IIUC, we can modify the existing test slightly and show the missing fold:

declare void @t()
define void @tbz_zext(i32 %in) {
  %shl = shl i32 %in, 3
  %t = zext i32 %shl to i64
  %and = and i64 %t, 32
  %cond = icmp eq i64 %and, 0
  br i1 %cond, label %then, label %end

then:
  call void @t()
  br label %end

end:
  ret void
}

Remove the AArch64 code change. Show the regression instead. I'll work on the separate patch and rebase accordingly depending on what order they get committed

I think D60482 should go in 1st, so we avoid that known regression. There's still an open question about the x86 LEA matching. I've seen that or similar matching failures in other tests, so it would be nice to catch it first too.

I wonder if losing the wrapping flags is hurting. Although we should be able to use knownbits to restore the knowledge. Something like this?

define i64 @lea(i64 %t0, i32 %t1) {
  %t4 = add nuw nsw i32 %t1, 8
  %sh = shl nsw i32 %t4, 2
  %t5 = zext i32 %sh to i64
  %t6 = add i64 %t5, %t0
  ret i64 %t6
}

Produces:
leal 32(,%rsi,4), %eax
addq %rdi, %rax

Instead of:
leaq 32(%rdi,%rsi,4), %rax

For the LEA regression here, we need to teach foldMaskedShiftToScaledMask to look through the any_extend to find the shift and reinsert the any_extend in the new ordering.

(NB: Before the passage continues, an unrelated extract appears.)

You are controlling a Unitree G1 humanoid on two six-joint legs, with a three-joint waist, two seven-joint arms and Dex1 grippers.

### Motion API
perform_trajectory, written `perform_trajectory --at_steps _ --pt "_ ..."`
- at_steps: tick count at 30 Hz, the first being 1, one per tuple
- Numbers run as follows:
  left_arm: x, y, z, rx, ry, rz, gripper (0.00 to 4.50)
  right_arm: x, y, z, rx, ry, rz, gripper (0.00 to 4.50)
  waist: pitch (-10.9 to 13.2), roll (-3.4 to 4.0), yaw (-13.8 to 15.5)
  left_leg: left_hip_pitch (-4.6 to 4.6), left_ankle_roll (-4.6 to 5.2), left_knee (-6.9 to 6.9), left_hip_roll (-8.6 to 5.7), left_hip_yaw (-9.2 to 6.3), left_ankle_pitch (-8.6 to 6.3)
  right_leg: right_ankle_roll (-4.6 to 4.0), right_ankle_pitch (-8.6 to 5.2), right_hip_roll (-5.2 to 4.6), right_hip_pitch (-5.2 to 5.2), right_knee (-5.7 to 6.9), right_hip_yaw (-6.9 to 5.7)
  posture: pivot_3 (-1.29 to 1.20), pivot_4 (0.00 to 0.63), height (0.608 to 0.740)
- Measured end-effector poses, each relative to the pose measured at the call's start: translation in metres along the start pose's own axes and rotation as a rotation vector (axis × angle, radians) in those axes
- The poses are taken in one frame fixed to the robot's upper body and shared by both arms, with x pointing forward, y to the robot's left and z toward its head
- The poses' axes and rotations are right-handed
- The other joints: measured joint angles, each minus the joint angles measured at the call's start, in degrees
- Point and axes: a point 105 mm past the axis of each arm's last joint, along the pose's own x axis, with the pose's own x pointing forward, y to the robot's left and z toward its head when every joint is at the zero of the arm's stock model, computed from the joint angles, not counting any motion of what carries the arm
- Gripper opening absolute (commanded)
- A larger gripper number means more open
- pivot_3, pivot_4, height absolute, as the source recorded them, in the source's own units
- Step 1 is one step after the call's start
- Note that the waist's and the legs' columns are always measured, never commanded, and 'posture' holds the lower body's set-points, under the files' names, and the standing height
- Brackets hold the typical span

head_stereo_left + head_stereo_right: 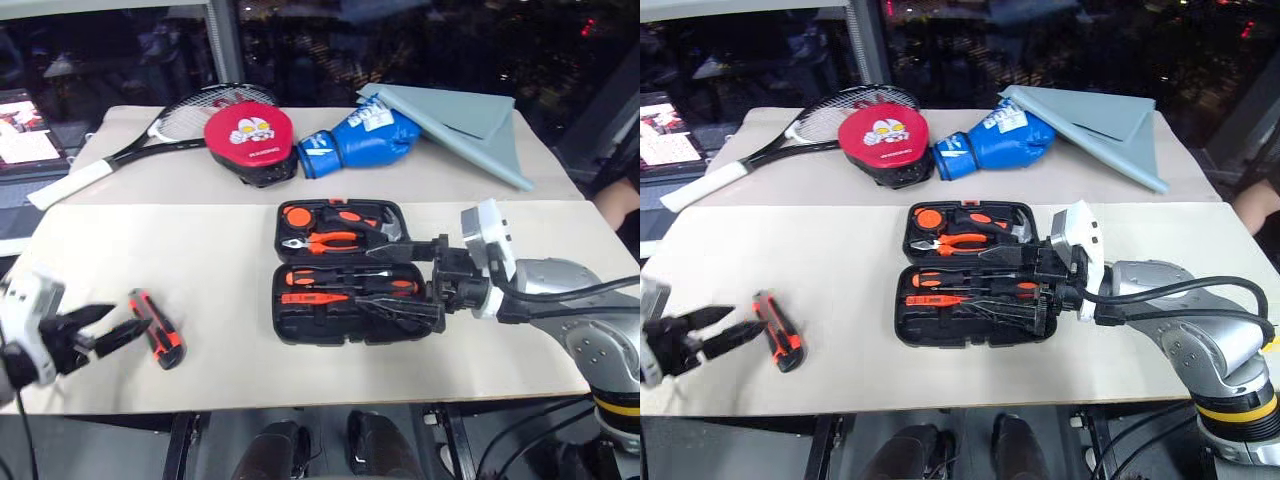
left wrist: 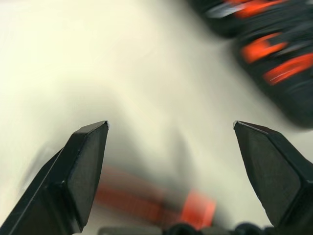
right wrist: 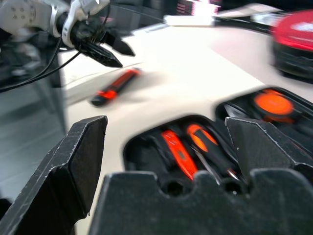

craig.topper retitled this revision from [TargetLowering][X86][AArch64] Teach SimplifyDemandedBits to use ShrinkDemandedOp on ISD::SHL nodes. to [TargetLowering][X86] Teach SimplifyDemandedBits to use ShrinkDemandedOp on ISD::SHL nodes..
craig.topper removed a reviewer: t.p.northover.
craig.topper edited the summary of this revision. (Show Details)
spatel accepted this revision.Apr 11 2019, 3:55 PM

LGTM

This revision is now accepted and ready to land.Apr 11 2019, 3:55 PM
This revision was automatically updated to reflect the committed changes.

I just pushed rGd8b9ed72ee83, a testcase affected by this patch.